Janine Yancey: In 2004 or 2005. I was still practicing law through the end of 2005. I had formally started Emtrain as a corporation because I’m a lawyer so it’s an easy enough thing for me to do. Emtrain was on the books as early as 2000, but it was in name only. Then in 2006, a few of us jumped into actually doing it as a full-time occupation.
Sramana Mitra: What was the first version of what you put together and what you released? How did you get
the company off the ground? In today’s parlance, we would call it the minimum viable product. At that time, the terminology was not yet in use.
Janine Yancey: I wrote out a script for an e-learning course. A few of us took a couple of cameras and some lights and shot some video scenes. We worked with an outside team to help put together a learning platform, because we realized that we needed a learning platform to launch and track the e-learning content.

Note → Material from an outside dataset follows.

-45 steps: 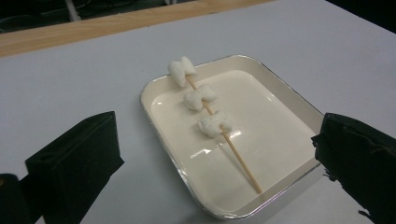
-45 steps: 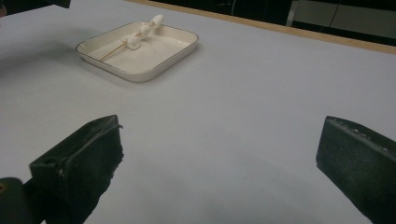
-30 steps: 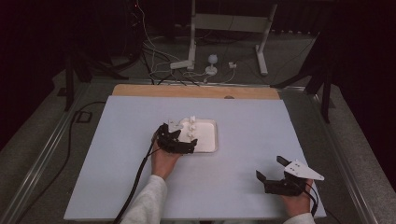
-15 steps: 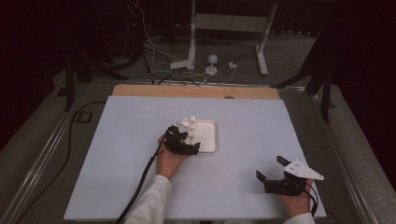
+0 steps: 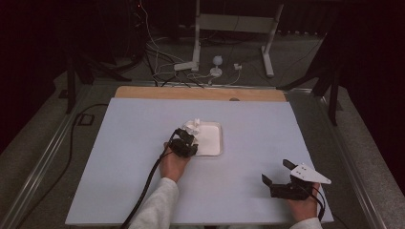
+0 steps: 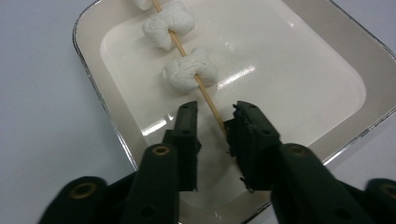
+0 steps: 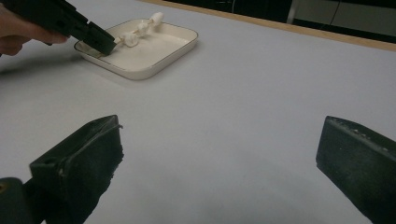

The existing platforms that were available were too robust and too complicated for our stakeholders. Our stakeholders are usually the HR generalists. That role often lacks resources and technical talent. They have to wear a few different hats. I wanted to create a platform that was super easy for that role to use.
Sramana Mitra: What was in the content? What was the course about?
Janine Yancey: The first course that we did was an anti-harassment course. I just took my live training material and modified it so it would be appropriate for a web-based experience. Like I said, we shot a set of video scenes.
Sramana Mitra: What was your relationship with your clients? Were they going to be paying clients? What was the model in which you were going out to market?
Janine Yancey: It was probably a little bit easier than other entrepreneurs, because I had my legal clients. All of our first round of clients were actually my law clients.
Sramana Mitra: Was your specialization sexual harassment law then?
Janine Yancey: It’s employment law generally. A lot of employment law is sexual harassment, discrimination, and bias.
Sramana Mitra: It sounds like you picked that around which to build your course because you had a lot of clients who were dealing with that issue?
Janine Yancey: Yes, that’s fair to say that.
Sramana Mitra: Your clients were corporations who were tackling employment legal issues. Were they going to subscribe to your product and were their employees all studying this course or was it for just HR managers?
Janine Yancey: It has always been the employees. When I was doing this as a live trainer, you conduct a classroom workshop within the company. I had been doing that. I took that model and just put it on the web. It was asynchronous learning.